(To do):
Locate the line bearing "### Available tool" in the material below, then reproduce it and each following line up to and including the line bearing "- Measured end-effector".

(Entries supplied):
-*-

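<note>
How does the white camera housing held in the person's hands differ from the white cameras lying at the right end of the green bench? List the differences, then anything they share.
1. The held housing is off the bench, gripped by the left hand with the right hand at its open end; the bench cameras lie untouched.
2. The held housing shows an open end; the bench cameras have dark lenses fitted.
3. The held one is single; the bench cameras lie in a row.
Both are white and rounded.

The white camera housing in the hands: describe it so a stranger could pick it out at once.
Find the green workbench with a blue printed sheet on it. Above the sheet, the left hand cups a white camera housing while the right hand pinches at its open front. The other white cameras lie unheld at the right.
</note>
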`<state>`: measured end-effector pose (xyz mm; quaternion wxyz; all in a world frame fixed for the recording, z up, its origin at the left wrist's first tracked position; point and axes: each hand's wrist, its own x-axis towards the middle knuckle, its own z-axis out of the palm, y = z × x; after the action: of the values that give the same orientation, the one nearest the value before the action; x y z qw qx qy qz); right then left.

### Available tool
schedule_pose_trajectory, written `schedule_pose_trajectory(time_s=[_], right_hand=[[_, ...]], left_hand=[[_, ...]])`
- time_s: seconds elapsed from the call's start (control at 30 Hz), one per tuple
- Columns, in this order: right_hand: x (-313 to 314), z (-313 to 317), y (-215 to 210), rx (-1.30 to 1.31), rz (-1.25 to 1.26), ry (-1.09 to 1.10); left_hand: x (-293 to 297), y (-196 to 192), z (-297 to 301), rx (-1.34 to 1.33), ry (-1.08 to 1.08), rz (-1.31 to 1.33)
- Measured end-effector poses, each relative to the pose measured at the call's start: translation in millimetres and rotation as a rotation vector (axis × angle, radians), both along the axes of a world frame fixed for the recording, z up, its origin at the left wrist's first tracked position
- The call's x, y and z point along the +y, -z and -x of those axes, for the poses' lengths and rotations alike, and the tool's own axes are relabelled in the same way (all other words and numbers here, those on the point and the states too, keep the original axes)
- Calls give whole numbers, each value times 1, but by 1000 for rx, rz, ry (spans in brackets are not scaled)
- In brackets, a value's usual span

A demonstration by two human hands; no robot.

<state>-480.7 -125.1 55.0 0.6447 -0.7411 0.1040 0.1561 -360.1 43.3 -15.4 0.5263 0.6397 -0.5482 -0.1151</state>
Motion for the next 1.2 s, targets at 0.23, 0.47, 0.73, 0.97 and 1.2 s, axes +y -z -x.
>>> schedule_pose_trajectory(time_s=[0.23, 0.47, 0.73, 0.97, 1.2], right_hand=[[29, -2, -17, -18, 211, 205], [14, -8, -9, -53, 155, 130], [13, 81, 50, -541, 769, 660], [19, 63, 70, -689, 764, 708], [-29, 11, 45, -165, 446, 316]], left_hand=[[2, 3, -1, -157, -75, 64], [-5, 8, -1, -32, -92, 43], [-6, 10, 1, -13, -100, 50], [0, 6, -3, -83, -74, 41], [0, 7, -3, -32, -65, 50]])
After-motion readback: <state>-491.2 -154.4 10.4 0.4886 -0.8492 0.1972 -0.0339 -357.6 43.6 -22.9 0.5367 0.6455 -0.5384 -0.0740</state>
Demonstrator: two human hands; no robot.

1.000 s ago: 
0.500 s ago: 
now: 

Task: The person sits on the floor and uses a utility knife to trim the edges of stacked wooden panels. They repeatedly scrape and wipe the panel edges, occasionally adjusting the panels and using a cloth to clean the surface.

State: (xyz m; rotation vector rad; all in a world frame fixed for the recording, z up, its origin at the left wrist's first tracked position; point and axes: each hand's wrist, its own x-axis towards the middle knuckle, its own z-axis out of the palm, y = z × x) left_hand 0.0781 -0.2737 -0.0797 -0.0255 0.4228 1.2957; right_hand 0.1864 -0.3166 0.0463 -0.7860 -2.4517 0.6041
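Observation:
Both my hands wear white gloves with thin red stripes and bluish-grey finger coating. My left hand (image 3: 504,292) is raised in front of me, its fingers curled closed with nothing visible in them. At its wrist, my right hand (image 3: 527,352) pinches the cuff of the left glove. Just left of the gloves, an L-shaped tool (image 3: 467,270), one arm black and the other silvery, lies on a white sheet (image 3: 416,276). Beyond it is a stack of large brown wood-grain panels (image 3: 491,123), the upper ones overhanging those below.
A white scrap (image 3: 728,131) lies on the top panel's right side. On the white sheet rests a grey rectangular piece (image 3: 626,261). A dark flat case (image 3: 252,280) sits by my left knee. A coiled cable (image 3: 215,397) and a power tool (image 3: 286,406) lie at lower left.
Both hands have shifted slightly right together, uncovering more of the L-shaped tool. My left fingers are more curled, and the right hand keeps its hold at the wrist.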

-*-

(Task result):
### Available tool
schedule_pose_trajectory, written `schedule_pose_trajectory(time_s=[_], right_hand=[[_, ...]], left_hand=[[_, ...]])`
- time_s: seconds elapsed from the call's start (control at 30 Hz), one per tuple
- Columns, in this order: right_hand: x (-313 to 314), z (-313 to 317), y (-215 to 210), rx (-1.30 to 1.31), rz (-1.25 to 1.26), ry (-1.09 to 1.10); left_hand: x (-293 to 297), y (-196 to 192), z (-297 to 301), rx (-1.34 to 1.33), ry (-1.08 to 1.08), rz (-1.31 to 1.33)
- Measured end-effector poses, each relative to the pose measured at the call's start: translation in millimetres and rotation as a rotation vector (axis × angle, radians), both along the axes of a world frame fixed for the recording, z up, its origin at the left wrist's first tracked position

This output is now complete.